#!/usr/bin/env python3
# Copyright (c) Facebook, Inc. and its affiliates.
#
# This source code is licensed under the MIT license found in the
# LICENSE file in the root directory of this source tree.
r"""
Multi-Task GP models.
"""
from __future__ import annotations
from typing import List, Optional, Tuple
import torch
from botorch.models.gpytorch import MultiTaskGPyTorchModel
from botorch.models.utils import validate_input_scaling
from gpytorch.distributions.multivariate_normal import MultivariateNormal
from gpytorch.kernels.index_kernel import IndexKernel
from gpytorch.kernels.matern_kernel import MaternKernel
from gpytorch.kernels.scale_kernel import ScaleKernel
from gpytorch.likelihoods.gaussian_likelihood import (
    FixedNoiseGaussianLikelihood,
    GaussianLikelihood,
)
from gpytorch.means.constant_mean import ConstantMean
from gpytorch.models.exact_gp import ExactGP
from gpytorch.priors.torch_priors import GammaPrior
from torch import Tensor
[docs]class MultiTaskGP(ExactGP, MultiTaskGPyTorchModel):
    r"""Multi-Task GP model using an ICM kernel, inferring observation noise.
    Multi-task exact GP that uses a simple ICM kernel. Can be single-output or
    multi-output. This model uses relatively strong priors on the base Kernel
    hyperparameters, which work best when covariates are normalized to the unit
    cube and outcomes are standardized (zero mean, unit variance).
    This model infers the noise level. WARNING: It currently does not support
    different noise levels for the different tasks. If you have known observation
    noise, please use `FixedNoiseMultiTaskGP` instead.
    """
    def __init__(
        self,
        train_X: Tensor,
        train_Y: Tensor,
        task_feature: int,
        output_tasks: Optional[List[int]] = None,
        rank: Optional[int] = None,
    ) -> None:
        r"""Multi-Task GP model using an ICM kernel, inferring observation noise.
        Args:
            train_X: A `n x (d + 1)` or `b x n x (d + 1)` (batch mode) tensor
                of training data. One of the columns should contain the task
                features (see `task_feature` argument).
            train_Y: A `n` or `b x n` (batch mode) tensor of training
                observations.
            task_feature: The index of the task feature
                (`-d <= task_feature <= d`).
            output_tasks: A list of task indices for which to compute model
                outputs for.

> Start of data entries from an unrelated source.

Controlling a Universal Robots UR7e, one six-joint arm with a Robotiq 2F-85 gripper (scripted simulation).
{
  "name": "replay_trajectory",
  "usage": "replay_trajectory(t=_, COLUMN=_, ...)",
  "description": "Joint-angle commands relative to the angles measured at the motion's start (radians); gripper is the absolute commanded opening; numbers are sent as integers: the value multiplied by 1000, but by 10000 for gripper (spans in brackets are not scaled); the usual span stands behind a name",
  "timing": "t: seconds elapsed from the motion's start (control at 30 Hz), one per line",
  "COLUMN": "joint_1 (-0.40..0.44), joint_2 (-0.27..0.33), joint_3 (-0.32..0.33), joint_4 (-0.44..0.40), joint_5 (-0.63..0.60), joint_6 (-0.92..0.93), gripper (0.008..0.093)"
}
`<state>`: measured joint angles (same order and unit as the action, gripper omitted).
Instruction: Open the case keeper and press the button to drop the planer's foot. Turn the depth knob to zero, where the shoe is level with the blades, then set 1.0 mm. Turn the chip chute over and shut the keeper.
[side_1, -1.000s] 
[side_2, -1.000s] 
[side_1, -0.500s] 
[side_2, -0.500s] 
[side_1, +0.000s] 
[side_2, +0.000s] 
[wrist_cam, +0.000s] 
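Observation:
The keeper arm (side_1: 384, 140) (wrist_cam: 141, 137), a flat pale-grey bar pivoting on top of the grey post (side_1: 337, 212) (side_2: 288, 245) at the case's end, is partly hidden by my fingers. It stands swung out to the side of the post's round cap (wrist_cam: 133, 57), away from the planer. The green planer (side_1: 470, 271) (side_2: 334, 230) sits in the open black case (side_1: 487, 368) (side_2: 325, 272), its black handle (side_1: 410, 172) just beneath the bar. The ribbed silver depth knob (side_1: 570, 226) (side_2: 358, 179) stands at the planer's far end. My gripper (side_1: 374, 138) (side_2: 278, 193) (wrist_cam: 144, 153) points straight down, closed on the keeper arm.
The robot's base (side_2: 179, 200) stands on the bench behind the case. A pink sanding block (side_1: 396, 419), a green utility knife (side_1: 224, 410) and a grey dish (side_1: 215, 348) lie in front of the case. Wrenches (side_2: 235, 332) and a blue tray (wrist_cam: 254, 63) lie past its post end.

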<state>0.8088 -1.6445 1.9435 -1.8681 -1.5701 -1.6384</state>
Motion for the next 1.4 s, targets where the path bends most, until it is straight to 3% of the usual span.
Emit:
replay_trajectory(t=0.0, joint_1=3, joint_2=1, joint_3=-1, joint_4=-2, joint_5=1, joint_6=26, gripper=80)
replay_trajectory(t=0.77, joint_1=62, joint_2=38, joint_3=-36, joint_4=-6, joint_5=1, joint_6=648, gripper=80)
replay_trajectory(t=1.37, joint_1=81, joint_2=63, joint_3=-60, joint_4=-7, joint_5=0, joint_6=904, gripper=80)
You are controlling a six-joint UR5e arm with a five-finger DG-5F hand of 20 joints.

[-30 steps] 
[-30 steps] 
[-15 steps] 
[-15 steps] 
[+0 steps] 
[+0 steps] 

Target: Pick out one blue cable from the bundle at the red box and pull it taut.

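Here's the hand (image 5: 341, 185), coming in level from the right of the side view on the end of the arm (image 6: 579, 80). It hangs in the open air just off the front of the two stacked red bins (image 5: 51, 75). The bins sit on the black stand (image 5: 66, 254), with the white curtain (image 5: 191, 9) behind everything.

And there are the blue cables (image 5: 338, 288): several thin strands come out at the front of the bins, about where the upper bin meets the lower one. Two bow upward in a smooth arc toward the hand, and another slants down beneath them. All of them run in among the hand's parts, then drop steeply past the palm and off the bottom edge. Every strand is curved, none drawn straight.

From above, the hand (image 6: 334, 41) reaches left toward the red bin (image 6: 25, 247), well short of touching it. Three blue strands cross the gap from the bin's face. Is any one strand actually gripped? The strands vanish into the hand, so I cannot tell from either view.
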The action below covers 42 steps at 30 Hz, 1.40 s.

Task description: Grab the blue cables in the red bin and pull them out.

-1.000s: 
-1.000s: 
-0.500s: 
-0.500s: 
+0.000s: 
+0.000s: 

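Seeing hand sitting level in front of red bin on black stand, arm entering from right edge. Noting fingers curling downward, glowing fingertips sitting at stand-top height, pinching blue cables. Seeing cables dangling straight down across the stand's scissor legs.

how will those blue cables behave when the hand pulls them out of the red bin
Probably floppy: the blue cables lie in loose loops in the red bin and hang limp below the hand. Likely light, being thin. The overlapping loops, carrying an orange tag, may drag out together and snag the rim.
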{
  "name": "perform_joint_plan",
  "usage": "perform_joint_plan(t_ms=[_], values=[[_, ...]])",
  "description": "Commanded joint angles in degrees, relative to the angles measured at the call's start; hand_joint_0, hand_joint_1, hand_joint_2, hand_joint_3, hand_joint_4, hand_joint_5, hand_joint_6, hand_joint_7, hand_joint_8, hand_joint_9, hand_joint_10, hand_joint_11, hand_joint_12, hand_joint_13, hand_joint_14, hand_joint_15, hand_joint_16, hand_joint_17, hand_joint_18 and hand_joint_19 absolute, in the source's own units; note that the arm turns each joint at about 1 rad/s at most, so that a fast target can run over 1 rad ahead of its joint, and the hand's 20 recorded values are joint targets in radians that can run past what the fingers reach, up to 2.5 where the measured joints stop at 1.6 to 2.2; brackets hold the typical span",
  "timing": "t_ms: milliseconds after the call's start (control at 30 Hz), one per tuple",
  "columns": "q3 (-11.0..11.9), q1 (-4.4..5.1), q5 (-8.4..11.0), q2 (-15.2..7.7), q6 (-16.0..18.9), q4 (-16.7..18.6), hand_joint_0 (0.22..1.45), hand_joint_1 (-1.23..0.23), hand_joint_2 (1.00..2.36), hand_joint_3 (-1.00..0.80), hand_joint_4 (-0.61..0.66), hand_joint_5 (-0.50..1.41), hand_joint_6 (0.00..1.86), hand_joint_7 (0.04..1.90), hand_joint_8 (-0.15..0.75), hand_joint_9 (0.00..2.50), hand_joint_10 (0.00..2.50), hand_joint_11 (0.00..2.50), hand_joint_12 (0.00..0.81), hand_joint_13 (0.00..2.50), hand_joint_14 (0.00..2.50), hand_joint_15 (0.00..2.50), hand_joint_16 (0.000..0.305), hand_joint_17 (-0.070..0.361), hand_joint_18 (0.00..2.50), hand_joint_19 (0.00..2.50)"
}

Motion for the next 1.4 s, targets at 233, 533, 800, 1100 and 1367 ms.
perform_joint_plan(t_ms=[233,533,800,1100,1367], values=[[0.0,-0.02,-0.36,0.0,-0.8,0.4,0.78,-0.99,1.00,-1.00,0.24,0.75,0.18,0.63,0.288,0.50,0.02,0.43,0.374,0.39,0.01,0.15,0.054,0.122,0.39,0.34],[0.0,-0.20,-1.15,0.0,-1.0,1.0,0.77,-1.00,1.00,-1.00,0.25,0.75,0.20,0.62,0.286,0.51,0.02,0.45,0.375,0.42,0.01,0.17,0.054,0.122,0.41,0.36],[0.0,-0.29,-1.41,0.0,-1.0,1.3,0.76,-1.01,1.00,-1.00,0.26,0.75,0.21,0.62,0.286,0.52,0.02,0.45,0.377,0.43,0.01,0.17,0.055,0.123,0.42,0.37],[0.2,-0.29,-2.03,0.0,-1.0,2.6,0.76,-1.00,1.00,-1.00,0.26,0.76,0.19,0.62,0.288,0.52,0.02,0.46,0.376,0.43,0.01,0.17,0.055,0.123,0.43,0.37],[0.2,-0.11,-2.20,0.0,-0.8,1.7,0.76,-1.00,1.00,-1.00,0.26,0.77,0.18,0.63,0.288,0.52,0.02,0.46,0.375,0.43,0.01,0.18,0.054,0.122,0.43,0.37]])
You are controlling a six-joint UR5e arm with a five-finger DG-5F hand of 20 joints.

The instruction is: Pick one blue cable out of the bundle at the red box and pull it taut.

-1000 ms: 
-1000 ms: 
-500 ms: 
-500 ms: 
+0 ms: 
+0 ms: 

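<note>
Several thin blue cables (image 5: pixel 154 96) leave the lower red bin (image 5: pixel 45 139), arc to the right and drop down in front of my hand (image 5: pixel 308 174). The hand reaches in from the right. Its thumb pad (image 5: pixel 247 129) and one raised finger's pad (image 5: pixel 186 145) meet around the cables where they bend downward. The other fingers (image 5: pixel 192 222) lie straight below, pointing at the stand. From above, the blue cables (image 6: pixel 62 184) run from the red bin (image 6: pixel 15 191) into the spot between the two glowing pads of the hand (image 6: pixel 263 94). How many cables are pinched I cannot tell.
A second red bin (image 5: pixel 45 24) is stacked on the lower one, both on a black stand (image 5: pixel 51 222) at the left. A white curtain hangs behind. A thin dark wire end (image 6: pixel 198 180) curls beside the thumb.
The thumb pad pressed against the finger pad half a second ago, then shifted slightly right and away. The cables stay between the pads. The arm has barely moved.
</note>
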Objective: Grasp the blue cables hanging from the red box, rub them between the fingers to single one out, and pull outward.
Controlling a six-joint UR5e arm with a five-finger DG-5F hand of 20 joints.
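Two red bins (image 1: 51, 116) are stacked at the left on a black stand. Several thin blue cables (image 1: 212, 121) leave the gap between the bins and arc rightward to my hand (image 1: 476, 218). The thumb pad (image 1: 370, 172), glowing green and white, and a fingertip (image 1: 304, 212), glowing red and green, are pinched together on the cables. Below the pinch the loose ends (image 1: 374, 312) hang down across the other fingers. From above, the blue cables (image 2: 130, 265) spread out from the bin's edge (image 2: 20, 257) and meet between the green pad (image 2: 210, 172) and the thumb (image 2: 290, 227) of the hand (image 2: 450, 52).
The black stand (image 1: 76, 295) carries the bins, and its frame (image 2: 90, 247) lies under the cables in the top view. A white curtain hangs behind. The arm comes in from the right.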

If omitted, return outputs for all task indices.
            rank: The rank to be used for the index kernel. If omitted, use a
                full rank (i.e. number of tasks) kernel.
        Example:
            >>> X1, X2 = torch.rand(10, 2), torch.rand(20, 2)
            >>> i1, i2 = torch.zeros(10, 1), torch.ones(20, 1)
            >>> train_X = torch.stack([
            >>>     torch.cat([X1, i1], -1), torch.cat([X2, i2], -1),
            >>> ])
            >>> train_Y = torch.cat(f1(X1), f2(X2))
            >>> model = MultiTaskGP(train_X, train_Y, task_feature=-1)
        """
        self._validate_tensor_args(X=train_X, Y=train_Y)
        validate_input_scaling(train_X=train_X, train_Y=train_Y)
        if train_X.ndim != 2:
            # Currently, batch mode MTGPs are blocked upstream in GPyTorch
            raise ValueError(f"Unsupported shape {train_X.shape} for train_X.")
        # squeeze output dim
        train_Y = train_Y.squeeze(-1)
        d = train_X.shape[-1] - 1
        if not (-d <= task_feature <= d):
            raise ValueError(f"Must have that -{d} <= task_feature <= {d}")
        all_tasks = train_X[:, task_feature].unique().to(dtype=torch.long).tolist()
        if output_tasks is None:
            output_tasks = all_tasks
        else:
            if any(t not in all_tasks for t in output_tasks):
                raise RuntimeError("All output tasks must be present in input data.")
        self._output_tasks = output_tasks
        self._num_outputs = len(output_tasks)
        # TODO (T41270962): Support task-specific noise levels in likelihood
        likelihood = GaussianLikelihood(noise_prior=GammaPrior(1.1, 0.05))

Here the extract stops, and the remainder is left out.